Work request: The listing is to be duplicated in full, exactly as written.

+ + +

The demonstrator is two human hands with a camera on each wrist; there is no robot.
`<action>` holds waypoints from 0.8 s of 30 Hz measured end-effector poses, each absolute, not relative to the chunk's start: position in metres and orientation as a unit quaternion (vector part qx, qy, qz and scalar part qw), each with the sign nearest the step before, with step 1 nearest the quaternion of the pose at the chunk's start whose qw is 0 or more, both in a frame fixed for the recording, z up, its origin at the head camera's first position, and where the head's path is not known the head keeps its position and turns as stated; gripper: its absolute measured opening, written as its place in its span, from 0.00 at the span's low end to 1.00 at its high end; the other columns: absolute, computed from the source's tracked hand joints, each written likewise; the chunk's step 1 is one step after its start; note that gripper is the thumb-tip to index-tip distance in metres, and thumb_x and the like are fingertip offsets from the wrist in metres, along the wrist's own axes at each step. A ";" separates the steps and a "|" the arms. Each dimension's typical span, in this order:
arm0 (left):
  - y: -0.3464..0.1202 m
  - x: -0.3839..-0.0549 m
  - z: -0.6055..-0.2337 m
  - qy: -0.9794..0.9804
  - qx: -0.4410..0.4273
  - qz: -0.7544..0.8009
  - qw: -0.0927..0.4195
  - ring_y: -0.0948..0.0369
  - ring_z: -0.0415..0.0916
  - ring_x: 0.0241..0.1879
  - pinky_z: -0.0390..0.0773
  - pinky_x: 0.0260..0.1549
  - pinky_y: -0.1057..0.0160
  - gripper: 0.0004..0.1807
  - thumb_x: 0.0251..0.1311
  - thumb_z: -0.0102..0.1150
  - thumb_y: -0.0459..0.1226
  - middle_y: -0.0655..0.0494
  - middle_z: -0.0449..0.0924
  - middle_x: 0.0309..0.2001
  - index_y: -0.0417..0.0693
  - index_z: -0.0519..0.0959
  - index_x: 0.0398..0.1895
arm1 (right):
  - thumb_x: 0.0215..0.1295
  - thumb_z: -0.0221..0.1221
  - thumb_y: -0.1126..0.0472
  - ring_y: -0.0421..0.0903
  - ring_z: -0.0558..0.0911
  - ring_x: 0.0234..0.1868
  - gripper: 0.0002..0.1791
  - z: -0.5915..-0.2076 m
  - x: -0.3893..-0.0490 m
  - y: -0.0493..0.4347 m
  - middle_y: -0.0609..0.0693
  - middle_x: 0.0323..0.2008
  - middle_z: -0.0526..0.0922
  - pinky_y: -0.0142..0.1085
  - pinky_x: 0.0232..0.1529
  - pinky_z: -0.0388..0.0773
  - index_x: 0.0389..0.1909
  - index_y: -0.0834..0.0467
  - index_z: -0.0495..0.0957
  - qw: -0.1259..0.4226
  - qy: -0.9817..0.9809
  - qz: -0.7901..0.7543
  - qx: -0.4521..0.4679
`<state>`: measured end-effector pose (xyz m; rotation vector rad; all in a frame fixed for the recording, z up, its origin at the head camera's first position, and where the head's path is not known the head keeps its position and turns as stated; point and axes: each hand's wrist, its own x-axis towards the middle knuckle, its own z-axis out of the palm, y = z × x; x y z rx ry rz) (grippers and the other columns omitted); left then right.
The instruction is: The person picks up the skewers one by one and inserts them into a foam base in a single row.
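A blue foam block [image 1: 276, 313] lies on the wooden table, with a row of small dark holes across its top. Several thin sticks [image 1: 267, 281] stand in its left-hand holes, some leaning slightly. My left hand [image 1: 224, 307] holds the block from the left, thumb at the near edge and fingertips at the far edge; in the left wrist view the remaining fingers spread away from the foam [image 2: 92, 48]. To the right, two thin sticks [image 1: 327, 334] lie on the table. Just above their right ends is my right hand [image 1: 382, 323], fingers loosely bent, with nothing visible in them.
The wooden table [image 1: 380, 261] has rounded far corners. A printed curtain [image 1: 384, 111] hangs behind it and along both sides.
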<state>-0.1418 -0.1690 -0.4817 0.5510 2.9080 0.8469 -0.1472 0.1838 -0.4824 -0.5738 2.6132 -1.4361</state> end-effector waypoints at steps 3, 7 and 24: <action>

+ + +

Exercise solution:
The demonstrator is two human hands with a camera on each wrist; there is no robot.
`<action>` holds waypoints from 0.8 s of 30 Hz measured end-effector poses, each absolute, not relative to the chunk's start: position in metres and orientation as a unit quaternion (vector part qx, qy, qz and scalar part qw), each with the sign nearest the step before, with step 1 nearest the quaternion of the pose at the chunk's start whose qw is 0 or more, both in a frame fixed for the recording, z up, its origin at the head camera's first position, and where the head's path is not known the head keeps its position and turns as stated; gripper: its absolute measured opening, written as its place in its span, from 0.00 at the span's low end to 1.00 at its high end; the other columns: absolute, computed from the source's tracked hand joints, each written likewise; the chunk's step 1 is one step after its start; note that gripper is the thumb-tip to index-tip distance in metres, and thumb_x and the like are fingertip offsets from the wrist in metres, along the wrist's own axes at each step. A ";" separates the steps and a "|" the arms. Each dimension's typical span, in this order:
arm0 (left):
  - y: -0.3464..0.1202 m
  - x: -0.3839..-0.0549 m
  - z: -0.6055..-0.2337 m
  - qy: -0.9794..0.9804
  - qx: -0.4410..0.4273
  - qz: -0.7544..0.8009
  - qw: -0.0927..0.4195
  - ring_y: -0.0948..0.0369
  - ring_z: -0.0415..0.0916
  - ring_x: 0.0241..0.1879
  - pinky_z: -0.0390..0.0773
  - pinky_x: 0.0260..0.1549
  - pinky_y: -0.1057..0.0160
  - gripper: 0.0004..0.1807
  - thumb_x: 0.0251..0.1311
  - thumb_z: -0.0102..0.1150
  - thumb_y: -0.0459..0.1226
  - middle_y: -0.0655..0.0494
  - middle_z: -0.0449..0.0924
  - middle_x: 0.0309..0.2001
  - index_y: -0.0417..0.0693
  - index_z: -0.0519..0.0959
  - index_x: 0.0398..0.1895
arm1 (right):
  - thumb_x: 0.0215..0.1295
  - thumb_z: -0.0221..0.1221
  - thumb_y: -0.1126..0.0472
  - ring_y: -0.0421..0.0903
  - ring_z: -0.0558..0.0911
  - ring_x: 0.0234..0.1868
  - gripper: 0.0002..0.1791
  - z: -0.5915..-0.2076 m
  - x: -0.3893..-0.0490 m
  - y: -0.0493..0.4347 m
  - middle_y: -0.0609..0.0693
  - middle_x: 0.0323..0.2008
  - middle_z: -0.0526..0.0922
  - pinky_y: -0.0142..0.1085
  - pinky_x: 0.0232..0.1529
  - pinky_z: -0.0388..0.0773
  - index_x: 0.0389..0.1909
  - index_y: -0.0834..0.0467
  - index_z: -0.0495..0.0957
  - qw: -0.1259..0.4226
  - qy: -0.9817..0.9809
  - qz: -0.7901..0.7543
  - qx: -0.4521..0.4679
`<state>`: measured end-effector pose (xyz m; rotation vector rad; all in a frame fixed for the recording, z up, its origin at the head camera's first position, and where the head's path is not known the head keeps its position and turns as stated; point and axes: each hand's wrist, its own x-axis towards the middle knuckle, its own z-axis out of the palm, y = z × x; x y z rx ry rz) (grippers and the other columns omitted); left then right.
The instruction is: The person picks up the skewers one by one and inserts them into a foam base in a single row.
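A blue foam block [image 1: 276, 313] lies on the wooden table, with a row of small dark holes across its top. Several thin sticks [image 1: 267, 281] stand in its left-hand holes, some leaning slightly. My left hand [image 1: 224, 307] holds the block from the left, thumb at the near edge and fingertips at the far edge; in the left wrist view the remaining fingers spread away from the foam [image 2: 92, 48]. To the right, two thin sticks [image 1: 327, 334] lie on the table. Just above their right ends is my right hand [image 1: 382, 323], fingers loosely bent, with nothing visible in them.
The wooden table [image 1: 380, 261] has rounded far corners. A printed curtain [image 1: 384, 111] hangs behind it and along both sides.
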<state>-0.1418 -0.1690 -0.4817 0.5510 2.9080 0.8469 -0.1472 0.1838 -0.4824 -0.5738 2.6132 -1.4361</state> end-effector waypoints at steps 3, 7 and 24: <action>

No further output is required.